**Exercise instructions:** Reproduce, from the lines below, exactly the stretch that begins at the line containing "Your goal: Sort" and ends at the line containing "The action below", both included.

▼

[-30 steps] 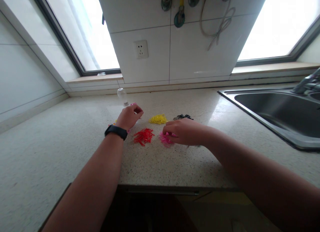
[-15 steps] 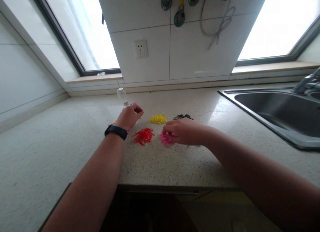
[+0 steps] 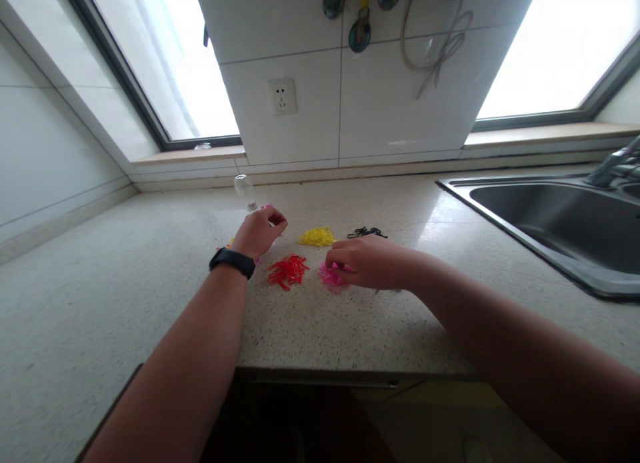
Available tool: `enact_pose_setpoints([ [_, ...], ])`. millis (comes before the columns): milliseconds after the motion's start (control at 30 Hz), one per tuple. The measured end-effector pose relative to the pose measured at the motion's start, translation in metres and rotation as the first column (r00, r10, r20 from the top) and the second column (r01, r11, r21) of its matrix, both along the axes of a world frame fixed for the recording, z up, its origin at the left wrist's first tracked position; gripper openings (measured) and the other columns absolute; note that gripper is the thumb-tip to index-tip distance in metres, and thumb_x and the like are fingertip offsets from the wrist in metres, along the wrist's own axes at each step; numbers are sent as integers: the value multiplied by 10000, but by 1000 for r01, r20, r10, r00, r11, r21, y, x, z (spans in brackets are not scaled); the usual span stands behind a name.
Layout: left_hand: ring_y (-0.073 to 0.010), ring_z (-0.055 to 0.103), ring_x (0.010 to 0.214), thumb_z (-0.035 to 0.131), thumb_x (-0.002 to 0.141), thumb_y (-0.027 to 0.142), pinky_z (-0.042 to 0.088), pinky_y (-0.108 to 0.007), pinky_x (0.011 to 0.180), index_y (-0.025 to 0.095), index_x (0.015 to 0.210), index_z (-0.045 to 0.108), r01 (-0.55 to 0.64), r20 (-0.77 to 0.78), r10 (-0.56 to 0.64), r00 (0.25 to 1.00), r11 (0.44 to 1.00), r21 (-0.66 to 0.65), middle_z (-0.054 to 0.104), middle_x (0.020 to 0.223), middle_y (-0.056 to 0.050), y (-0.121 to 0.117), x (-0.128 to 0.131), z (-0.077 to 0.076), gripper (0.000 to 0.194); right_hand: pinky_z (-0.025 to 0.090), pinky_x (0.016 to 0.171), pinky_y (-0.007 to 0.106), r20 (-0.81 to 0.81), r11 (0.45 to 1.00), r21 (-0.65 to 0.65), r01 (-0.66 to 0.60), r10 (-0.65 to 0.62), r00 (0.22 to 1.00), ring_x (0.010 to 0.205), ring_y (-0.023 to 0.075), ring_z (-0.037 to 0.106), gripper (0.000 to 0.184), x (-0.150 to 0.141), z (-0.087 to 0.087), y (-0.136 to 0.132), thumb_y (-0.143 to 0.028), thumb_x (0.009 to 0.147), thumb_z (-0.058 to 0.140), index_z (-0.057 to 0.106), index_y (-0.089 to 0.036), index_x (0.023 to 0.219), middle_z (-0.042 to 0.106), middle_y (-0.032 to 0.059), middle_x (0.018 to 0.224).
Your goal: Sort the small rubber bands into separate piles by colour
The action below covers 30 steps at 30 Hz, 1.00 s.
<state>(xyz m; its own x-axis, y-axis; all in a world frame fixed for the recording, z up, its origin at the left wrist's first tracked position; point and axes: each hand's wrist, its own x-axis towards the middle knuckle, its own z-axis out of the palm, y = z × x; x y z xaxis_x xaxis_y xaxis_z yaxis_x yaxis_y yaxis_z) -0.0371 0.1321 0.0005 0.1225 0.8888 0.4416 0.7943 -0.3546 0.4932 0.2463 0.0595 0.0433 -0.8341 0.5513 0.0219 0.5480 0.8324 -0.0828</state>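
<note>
I count two hands over one counter. My right hand has its fingers curled at the one pink pile; my left hand's are bent. I can't tell whether either grips anything. One red pile and one yellow pile lie between them.

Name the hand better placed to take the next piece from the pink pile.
Right, I'd judge: the right hand has its fingers at the pink pile, while the left hand is farther off, beyond the red pile.
</note>
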Motion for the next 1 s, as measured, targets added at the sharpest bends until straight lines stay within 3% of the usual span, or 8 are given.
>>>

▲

**Response for this exercise:**
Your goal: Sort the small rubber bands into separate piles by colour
The action below covers 30 steps at 30 Hz, 1.00 s.

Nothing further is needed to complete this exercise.